Another relevant alteration in the intestinal microbiota, that has been reported, is the increase in Akkermansia from stools of MeHg-exposed pregnant humans (Rothenberg et al., 2016). These bacteria have been associated with reduced intestinal barrier function and loss of the intestinal mucus layer (Yoshihara et al., 2020). Impairment of the intestinal mucus layer increases the risk for gut dysbiosis, intestinal inflammation, and gut-to-blood pathogenic bacteria translocation (Bergstrom et al., 2010), which may be facilitated by MeHg-induced intestinal injury (Zhao et al., 2020).

MeHg Effects on Hippocampal Neurogenesis. Potential Modulation By the Gut Microbiota?

The hippocampus is critical for memory and learning. These processes rely on complex and intricate neuronal circuitry, involving dentate gyrus granular, CA3 and CA1 pyramidal cell synapses (excitatory trisynaptic neuronal circuit) (Beer et al., 2018). The former neurons are continued renewed at the hippocampal subgranular zone (SGZ) neurogenic niche, which harbors neural stem cells (NSC). The hippocampal neurogenic niche is more active in childhood and may be affected by early-life adverse events with lasting effects (Cohen et al., 2016).

NSC undergoes three maturational stages before reaching full maturity. Stage 1: containing radial-like NSC (GFAP, nestin, and SOX2 positive cells); stage 2, containing transition cells/progenitor cells type 2a (GFAP, nestin, and SOX2 positive cells) and type 2b (nestin, DCX, Neuro-D, and Prox 1 positive cells) and stage 3 (DCX, Neuro-D, and Prox1 positive cells). After stage 3, NSCs reach neuronal maturity by the extension of dendritic and axon processes and functional synaptic activity into neural circuitry (calretin, NeuN, Neuro-D, and Prox1 positive cells) (Kempermann et al., 2015).

MeHg effects on hippocampal neurogenesis have been mostly studied in the first week of post-natal life in animal models when there is active hippocampal neurogenesis. MeHg exposure reduces 21% of the total volume of DNA in the hippocampus, 16% of the total positive Brdu cells in the granular layer and 50% of cells in the hilus, 14 days after the 5.0 μg/g s.c. injection on the post-natal day (PN) 7 (Falluel-Morel et al., 2007).

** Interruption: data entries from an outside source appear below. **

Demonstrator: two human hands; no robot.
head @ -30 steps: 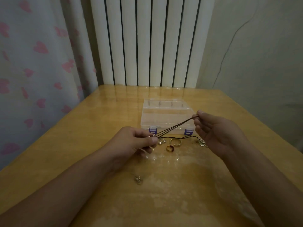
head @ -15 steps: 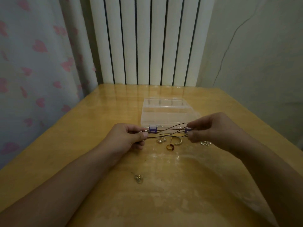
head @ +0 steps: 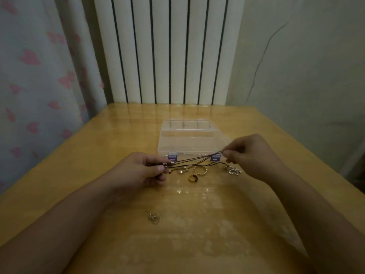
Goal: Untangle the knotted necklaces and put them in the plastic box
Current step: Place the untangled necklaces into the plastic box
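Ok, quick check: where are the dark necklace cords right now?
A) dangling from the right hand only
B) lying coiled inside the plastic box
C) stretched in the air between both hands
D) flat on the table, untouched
C: the dark necklace cords run taut from the left hand to the right hand, each pinching an end, in front of the plastic box.
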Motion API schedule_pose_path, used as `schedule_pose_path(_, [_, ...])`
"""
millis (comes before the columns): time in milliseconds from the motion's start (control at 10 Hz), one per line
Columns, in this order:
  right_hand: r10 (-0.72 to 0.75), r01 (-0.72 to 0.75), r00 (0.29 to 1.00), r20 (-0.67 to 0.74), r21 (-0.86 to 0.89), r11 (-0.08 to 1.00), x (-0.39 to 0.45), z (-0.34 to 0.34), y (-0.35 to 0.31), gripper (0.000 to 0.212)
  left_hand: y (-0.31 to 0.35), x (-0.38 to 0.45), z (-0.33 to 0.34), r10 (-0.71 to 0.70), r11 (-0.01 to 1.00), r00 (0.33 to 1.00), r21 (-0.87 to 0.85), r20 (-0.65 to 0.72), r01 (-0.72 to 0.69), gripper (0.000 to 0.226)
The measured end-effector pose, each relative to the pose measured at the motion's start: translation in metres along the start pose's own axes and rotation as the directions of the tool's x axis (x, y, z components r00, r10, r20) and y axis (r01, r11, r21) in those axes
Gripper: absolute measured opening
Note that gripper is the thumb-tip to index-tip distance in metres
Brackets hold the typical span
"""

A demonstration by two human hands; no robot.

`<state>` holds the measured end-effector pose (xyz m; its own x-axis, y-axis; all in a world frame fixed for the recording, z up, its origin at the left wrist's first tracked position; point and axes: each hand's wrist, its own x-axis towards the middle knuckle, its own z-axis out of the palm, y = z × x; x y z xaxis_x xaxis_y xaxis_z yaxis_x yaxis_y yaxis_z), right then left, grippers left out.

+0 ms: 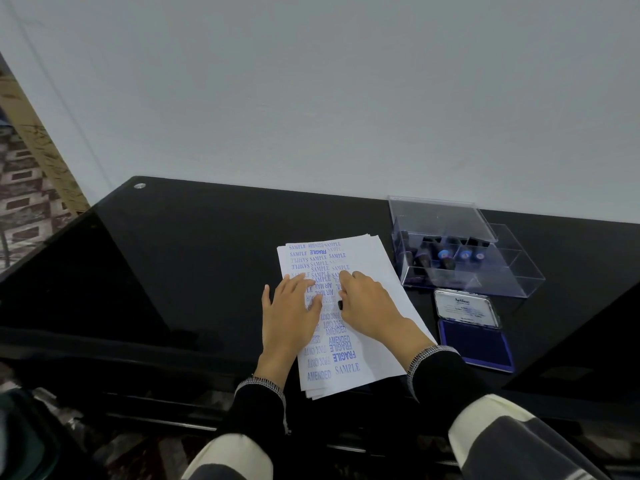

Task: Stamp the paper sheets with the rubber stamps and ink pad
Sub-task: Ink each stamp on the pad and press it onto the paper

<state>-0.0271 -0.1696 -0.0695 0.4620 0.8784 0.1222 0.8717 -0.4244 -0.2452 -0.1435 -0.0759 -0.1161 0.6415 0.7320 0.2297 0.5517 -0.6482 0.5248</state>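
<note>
On the black desk, my left hand (pixel 289 315) lies flat on the paper stack (pixel 349 317). My right hand (pixel 363 299) presses down a small stamp (pixel 340 304). Blue words crowd the top sheet; those beneath remain. Ink pad (pixel 474 336) open beside it.

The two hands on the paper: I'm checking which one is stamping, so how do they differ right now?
The left hand lies flat with fingers spread, pressing the paper sheets; the right hand is curled, knuckles up, round a small dark thing whose tip shows below it, probably a rubber stamp. The left hand sits at the stack's left edge, the right hand over its middle. Both rest on the top sheet.
</note>
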Motion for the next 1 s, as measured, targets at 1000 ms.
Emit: schedule_pose_path(1000, [0.308,-0.231,0.951,-0.032,0.587,0.775,-0.001,-0.012,0.027,0.022,0.002,0.005,-0.001,-0.062,0.998,0.998,0.007,0.008,0.062,0.045])
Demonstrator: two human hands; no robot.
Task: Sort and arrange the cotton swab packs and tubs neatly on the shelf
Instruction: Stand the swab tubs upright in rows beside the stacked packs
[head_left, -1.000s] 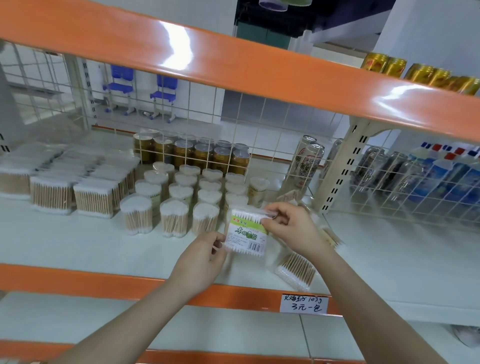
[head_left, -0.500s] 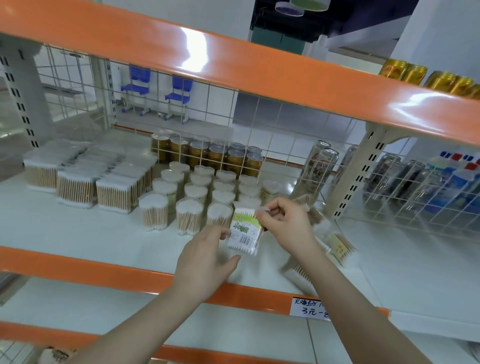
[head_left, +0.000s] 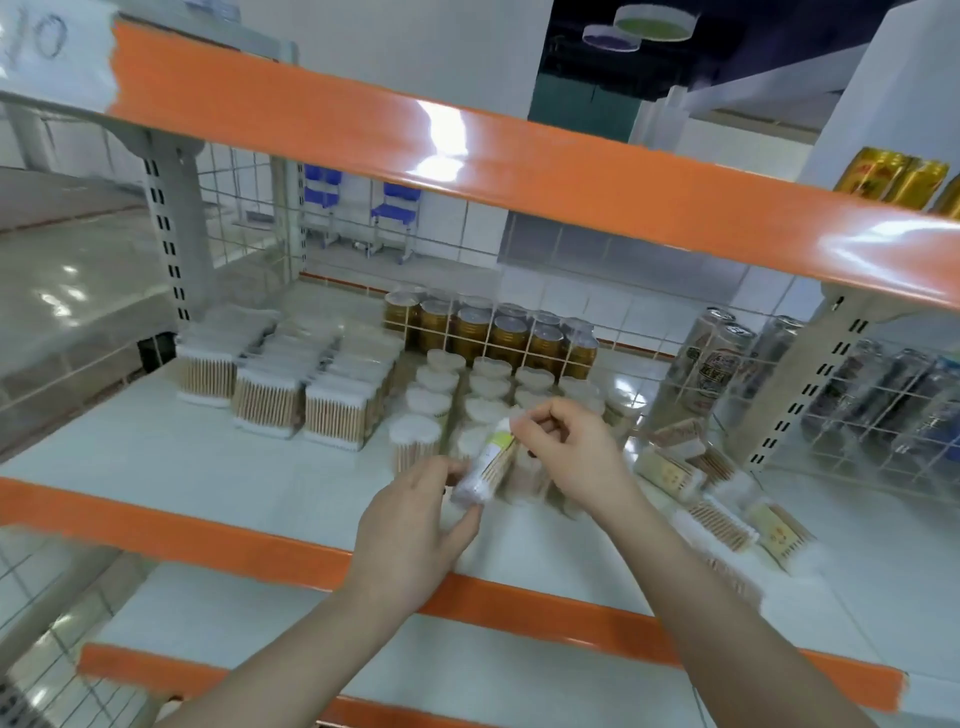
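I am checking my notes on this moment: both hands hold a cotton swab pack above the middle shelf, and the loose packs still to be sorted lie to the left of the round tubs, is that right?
Not quite. In the head view the loose packs lie to the right of the round tubs, not the left. On the left stand the rectangular swab boxes. The rest holds: the left hand and right hand hold a cotton swab pack above the middle shelf.

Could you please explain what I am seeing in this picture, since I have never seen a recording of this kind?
There is no robot here. A person wears a camera on the head, looking down at both bare hands. The left hand and right hand together hold one cotton swab pack above a white shelf. On it stand square swab packs in rows, round swab tubs beside them, and loose packs lying jumbled on the right. Golden cans stand behind the wire grid.
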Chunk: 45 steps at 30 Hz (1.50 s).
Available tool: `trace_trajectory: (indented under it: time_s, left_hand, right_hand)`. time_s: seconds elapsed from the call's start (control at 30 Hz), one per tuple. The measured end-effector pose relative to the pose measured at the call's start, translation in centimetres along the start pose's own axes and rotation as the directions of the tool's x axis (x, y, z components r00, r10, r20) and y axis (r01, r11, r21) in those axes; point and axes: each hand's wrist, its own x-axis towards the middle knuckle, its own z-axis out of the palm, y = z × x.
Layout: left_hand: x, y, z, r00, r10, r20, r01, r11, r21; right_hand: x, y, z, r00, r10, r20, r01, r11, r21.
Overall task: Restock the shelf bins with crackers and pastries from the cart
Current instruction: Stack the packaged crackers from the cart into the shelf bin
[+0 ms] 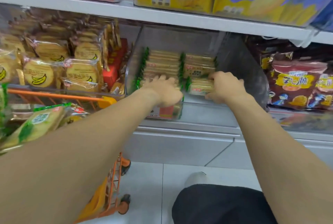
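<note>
In the clear bin at frame centre, the right hand grips a cracker pack; the left hand lies spread on the left stack. Best seat the pack flush against its row, edges aligned.

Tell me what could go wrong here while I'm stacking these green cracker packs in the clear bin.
The pack in your right hand sits near the clear bin's front and might slide out. Your left hand presses the front stack, which could topple forward. The loose pack on the orange cart might slip off.
</note>
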Motion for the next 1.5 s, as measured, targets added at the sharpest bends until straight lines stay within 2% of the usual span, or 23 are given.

Kim et al. (2019), also found a 57% reduction in the number of positive Ki-67 cells in the dentate gyrus in 7-week-old Sprague-Dawley rats, 35 days after 5.0 μg/g MeHg injection (Kim et al., 2019).

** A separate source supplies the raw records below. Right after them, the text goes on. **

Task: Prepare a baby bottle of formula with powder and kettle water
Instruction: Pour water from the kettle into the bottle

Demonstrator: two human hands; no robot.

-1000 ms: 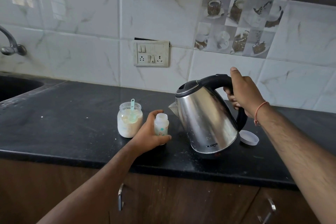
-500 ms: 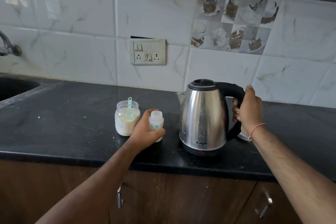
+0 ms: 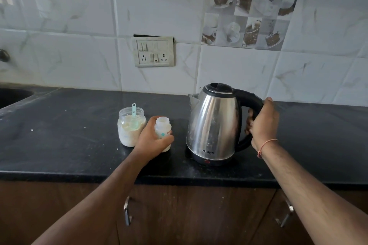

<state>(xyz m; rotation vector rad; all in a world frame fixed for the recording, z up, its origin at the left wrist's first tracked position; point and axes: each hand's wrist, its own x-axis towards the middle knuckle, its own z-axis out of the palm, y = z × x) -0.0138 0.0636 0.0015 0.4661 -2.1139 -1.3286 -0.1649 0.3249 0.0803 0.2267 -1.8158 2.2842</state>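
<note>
Water step, kettle (image 3: 214,123) upright on bench (image 3: 69,129). Right hand (image 3: 262,123) grip curled round kettle handle; left hand (image 3: 152,138) grip wrapped round open bottle (image 3: 162,132), just left of kettle. Powder jar (image 3: 130,126) further left. Next, probably: release kettle, cap bottle

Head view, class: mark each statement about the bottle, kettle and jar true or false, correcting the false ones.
1. The left hand grips the baby bottle. True.
2. The kettle is tilted, pouring. False: it stands upright on the counter.
3. The bottle has its cap on. False: its mouth is open.
4. A scoop stands in the powder jar. True.
5. The right hand holds the kettle handle. True.
</note>
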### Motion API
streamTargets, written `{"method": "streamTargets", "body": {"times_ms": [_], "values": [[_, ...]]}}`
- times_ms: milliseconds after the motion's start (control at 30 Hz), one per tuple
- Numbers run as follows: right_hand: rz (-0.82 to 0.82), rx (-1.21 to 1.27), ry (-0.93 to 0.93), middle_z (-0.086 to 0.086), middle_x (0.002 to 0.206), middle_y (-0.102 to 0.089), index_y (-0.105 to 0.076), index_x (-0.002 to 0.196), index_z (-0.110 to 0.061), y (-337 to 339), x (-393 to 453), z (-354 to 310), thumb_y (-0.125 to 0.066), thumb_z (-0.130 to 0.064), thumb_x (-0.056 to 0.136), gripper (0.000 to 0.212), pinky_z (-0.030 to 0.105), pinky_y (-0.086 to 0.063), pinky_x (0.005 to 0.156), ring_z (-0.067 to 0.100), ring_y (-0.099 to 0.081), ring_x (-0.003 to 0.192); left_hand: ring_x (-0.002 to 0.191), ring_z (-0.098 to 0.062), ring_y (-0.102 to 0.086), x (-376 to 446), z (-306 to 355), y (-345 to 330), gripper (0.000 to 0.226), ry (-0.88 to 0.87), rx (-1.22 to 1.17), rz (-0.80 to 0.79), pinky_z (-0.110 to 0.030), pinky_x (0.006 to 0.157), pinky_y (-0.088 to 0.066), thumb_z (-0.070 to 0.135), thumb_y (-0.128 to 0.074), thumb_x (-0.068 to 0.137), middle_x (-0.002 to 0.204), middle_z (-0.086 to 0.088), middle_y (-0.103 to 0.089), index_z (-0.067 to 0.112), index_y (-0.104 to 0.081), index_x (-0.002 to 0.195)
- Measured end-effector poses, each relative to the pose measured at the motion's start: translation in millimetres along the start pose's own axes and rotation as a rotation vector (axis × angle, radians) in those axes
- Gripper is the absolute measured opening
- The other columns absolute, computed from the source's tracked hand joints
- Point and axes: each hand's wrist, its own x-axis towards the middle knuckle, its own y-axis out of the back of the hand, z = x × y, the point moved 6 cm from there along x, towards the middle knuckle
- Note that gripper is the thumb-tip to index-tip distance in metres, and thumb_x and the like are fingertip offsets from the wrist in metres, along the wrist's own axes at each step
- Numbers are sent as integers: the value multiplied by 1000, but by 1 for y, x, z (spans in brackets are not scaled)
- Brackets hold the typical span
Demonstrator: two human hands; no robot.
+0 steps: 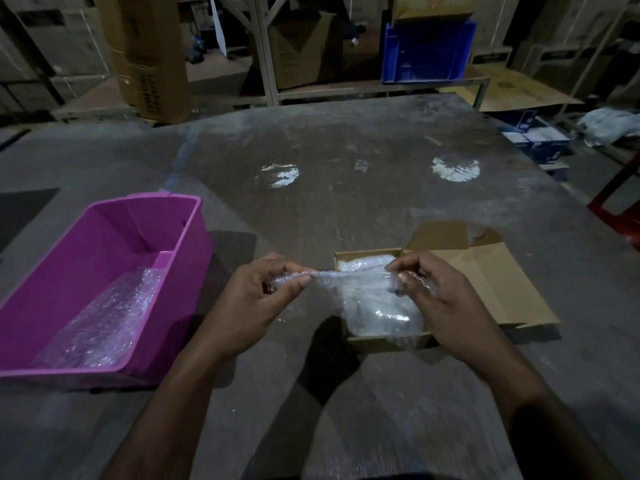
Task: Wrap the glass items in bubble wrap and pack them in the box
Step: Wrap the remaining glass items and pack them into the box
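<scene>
From the head view, a scuffed grey table (346, 150) with two pale glare patches stands in a dim storeroom, with stacked cartons and a blue crate (427, 51) behind it. The left hand (249, 303) and right hand (446, 303) each pinch an end of the bubble wrap (356, 285) stretched over the open cardboard box (388, 341). To the left sits a purple bin (104, 271) holding more wrap.

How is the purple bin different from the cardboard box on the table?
The purple plastic bin is larger and sits to the left; the cardboard box is smaller, brown, and lies under the hands. The bin has no flaps; the box has an open flap spread out to its right. Neither hand touches the bin, while both hands work just above the box. Both containers hold bubble wrap.
</scene>
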Motion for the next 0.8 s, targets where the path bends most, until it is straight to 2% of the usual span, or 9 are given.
{"method": "streamTargets", "body": {"times_ms": [67, 133, 200, 333, 433, 500, 567, 667, 800], "values": [[3, 5, -15, -14, 93, -64, -57, 104, -33, -1, 0, 1, -48, -12, 104, 23, 24, -51, 76, 13, -66, 85, 85, -14, -69, 0, -4, 0, 13, 37, -56, -4, -29, 75, -56, 26, -63, 96, 96, 3, -71, 26, -69, 108], [5, -9, -17, -13, 85, -61, -54, 100, -32, -1, 0, 2, -44, -5, 103, 29, 26, -47, 69, 19, -62, 79, 81, -18, -67, 0, -3, -1, 5, 34, -76, -6, -40, 76, -55, 19, -59, 101, 89, 1, -68, 23, -60, 105], [-8, 0, -20, -17, 82, -62, -60, 97, -31, -1, 1, -1, -42, -2, 104, 35, 22, -44, 66, 13, -58, 75, 79, -19, -61, 0, -3, -5, 13, 18, -74, -33, -46, 75, -53, 9, -52, 104, 88, 1, -64, 17, -60, 99], [-55, 47, -70, -24, 107, -65, -67, 104, -29, -5, 0, -4, -61, -20, 99, 12, 7, -44, 82, -6, -60, 104, 84, -14, -61, -2, -2, -9, 30, 56, -64, -45, -33, 77, -52, 5, -44, 106, 103, 7, -70, 21, -70, 103], [-15, 35, -90, -17, 109, -67, -68, 99, -30, -5, -1, -2, -81, -25, 83, 21, 9, -47, 78, -5, -62, 99, 79, -10, -65, -6, 2, -11, 10, 68, -123, -51, -25, 71, -54, 23, -63, 98, 101, 9, -71, 26, -70, 106], [31, 3, -81, -16, 101, -70, -69, 93, -28, -3, 0, -2, -80, -21, 84, 16, 10, -45, 71, -5, -63, 84, 77, -21, -70, -7, 2, -12, 24, 73, -113, -45, -34, 66, -59, 24, -81, 83, 102, 6, -73, 24, -69, 104], [54, -35, -54, -15, 96, -70, -71, 88, -26, -1, 1, -1, -79, -21, 86, 10, 10, -45, 73, -2, -64, 86, 78, -31, -70, -5, 2, -11, 26, 55, -71, -27, -41, 66, -58, 16, -86, 80, 98, 0, -74, 23, -70, 99], [49, -82, -5, -11, 98, -65, -72, 85, -27, 0, 3, -2, -77, -27, 86, 5, 12, -43, 86, 4, -62, 101, 66, -13, -62, -2, -4, -5, 15, 24, -88, 15, -28, 59, -49, 10, -79, 85, 88, -4, -73, 22, -73, 92], [48, -155, 42, -15, 99, -66, -73, 89, -33, 2, 4, -4, -70, -32, 91, 4, 18, -42, 93, 6, -57, 108, 87, -8, -63, 2, -2, 4, 7, -47, 1, 47, -21, 75, -50, 29, -78, 82, 97, 1, -64, 29, -75, 89]]}}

A reduction of 22% of hilus cells and 27% of granular layer cells, without affecting CA1 to CA3 hippocampal fields, after the MeHg challenge, has been found in mice, suggesting that MeHg preferentially affects SGZ's NSC (Sokolowski et al., 2013). Besides, primary cultures of NSC following exposure to MeHg showed reduced expression of NADH dehydrogenase and cytochrome B (Bose et al., 2012), supporting a pro-apoptotic effect of MeHg in NSC cells. A double immunolabeling of dentate gyrus SOX2 and cleaved caspase 3 cells induced by MeHg intoxication further suggests the direct target of MeHg to early hippocampal NSCs (Falluel-Morel et al., 2007).

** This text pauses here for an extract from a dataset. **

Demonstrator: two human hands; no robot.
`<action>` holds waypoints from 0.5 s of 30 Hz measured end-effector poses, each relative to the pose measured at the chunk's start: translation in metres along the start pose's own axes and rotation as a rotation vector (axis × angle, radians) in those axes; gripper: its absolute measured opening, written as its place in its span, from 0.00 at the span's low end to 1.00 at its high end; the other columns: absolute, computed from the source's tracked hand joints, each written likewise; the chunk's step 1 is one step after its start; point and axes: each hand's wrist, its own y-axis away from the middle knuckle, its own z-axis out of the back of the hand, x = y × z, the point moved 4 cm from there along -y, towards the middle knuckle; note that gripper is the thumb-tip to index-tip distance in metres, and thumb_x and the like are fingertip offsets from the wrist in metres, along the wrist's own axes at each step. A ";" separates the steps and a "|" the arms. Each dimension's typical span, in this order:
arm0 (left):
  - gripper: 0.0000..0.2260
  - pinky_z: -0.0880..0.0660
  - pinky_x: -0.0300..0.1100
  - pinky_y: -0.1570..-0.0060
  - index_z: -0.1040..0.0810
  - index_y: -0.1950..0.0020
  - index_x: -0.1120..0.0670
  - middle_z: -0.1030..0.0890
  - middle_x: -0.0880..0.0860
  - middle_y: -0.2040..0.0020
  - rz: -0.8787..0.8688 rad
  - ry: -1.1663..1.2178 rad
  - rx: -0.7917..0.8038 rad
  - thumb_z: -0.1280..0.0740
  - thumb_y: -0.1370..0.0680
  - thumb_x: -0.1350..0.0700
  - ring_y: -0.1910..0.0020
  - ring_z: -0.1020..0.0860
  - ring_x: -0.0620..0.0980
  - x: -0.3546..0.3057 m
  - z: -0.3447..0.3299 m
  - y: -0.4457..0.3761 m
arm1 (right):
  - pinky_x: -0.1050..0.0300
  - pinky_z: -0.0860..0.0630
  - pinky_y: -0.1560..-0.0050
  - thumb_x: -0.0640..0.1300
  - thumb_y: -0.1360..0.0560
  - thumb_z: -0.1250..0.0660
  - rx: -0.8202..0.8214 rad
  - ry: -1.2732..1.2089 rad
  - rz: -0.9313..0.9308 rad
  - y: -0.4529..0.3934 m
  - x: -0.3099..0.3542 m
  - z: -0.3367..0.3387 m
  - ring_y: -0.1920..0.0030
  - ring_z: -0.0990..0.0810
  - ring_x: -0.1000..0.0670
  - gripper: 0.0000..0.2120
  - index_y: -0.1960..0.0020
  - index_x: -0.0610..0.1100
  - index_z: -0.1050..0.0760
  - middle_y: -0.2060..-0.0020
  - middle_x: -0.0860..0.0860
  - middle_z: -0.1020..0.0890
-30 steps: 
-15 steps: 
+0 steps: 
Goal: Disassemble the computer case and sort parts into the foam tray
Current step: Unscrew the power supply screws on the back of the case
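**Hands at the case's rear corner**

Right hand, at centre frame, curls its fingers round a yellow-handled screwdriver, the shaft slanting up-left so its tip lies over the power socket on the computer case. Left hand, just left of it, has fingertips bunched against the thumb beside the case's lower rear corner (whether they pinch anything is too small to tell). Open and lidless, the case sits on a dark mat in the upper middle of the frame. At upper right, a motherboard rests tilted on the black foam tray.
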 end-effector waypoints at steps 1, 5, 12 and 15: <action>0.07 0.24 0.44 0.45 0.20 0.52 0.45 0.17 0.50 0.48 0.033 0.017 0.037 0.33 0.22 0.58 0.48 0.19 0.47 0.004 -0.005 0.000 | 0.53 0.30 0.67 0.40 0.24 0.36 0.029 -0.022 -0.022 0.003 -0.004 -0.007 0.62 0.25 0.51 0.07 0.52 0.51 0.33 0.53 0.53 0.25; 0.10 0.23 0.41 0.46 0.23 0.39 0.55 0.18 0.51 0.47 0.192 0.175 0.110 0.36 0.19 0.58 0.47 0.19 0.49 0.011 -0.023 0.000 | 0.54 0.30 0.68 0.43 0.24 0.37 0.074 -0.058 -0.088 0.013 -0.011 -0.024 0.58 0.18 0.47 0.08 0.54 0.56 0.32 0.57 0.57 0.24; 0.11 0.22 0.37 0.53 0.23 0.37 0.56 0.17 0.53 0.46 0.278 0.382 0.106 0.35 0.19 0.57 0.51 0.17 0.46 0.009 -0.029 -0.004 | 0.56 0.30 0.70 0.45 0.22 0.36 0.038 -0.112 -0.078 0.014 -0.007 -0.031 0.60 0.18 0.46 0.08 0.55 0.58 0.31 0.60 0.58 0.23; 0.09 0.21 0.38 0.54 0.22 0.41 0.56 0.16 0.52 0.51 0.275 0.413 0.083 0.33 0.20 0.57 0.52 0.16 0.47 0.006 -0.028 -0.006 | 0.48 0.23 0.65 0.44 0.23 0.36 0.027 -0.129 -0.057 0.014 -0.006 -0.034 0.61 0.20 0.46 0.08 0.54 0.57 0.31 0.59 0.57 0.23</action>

Falluel-Morel work also documented a decrease in the extracellular signaling of ERK1/2, required for the transition from G1 to S phase and inhibition of Bmi-1 gene expression, responsible for controlling the self-renewal potential of NSC. Genes linked to cell senescence have also been shown to be altered by MeHg, such as increased expression levels of HP1-γ and HMGA-1 (Falluel-Morel et al., 2007). Long-term antibiotic therapy that disrupts intestinal microbiota homeostasis with increased number of conditionally pathogenic enterobacteria, E. coli, Clostridium, Staphylococcus spp., and hemolytic bacteria, could affect redox-sensitive transcription factor HIF1α and ERK1/2 MAP kinase and intestinal barrier function (Holota et al., 2019).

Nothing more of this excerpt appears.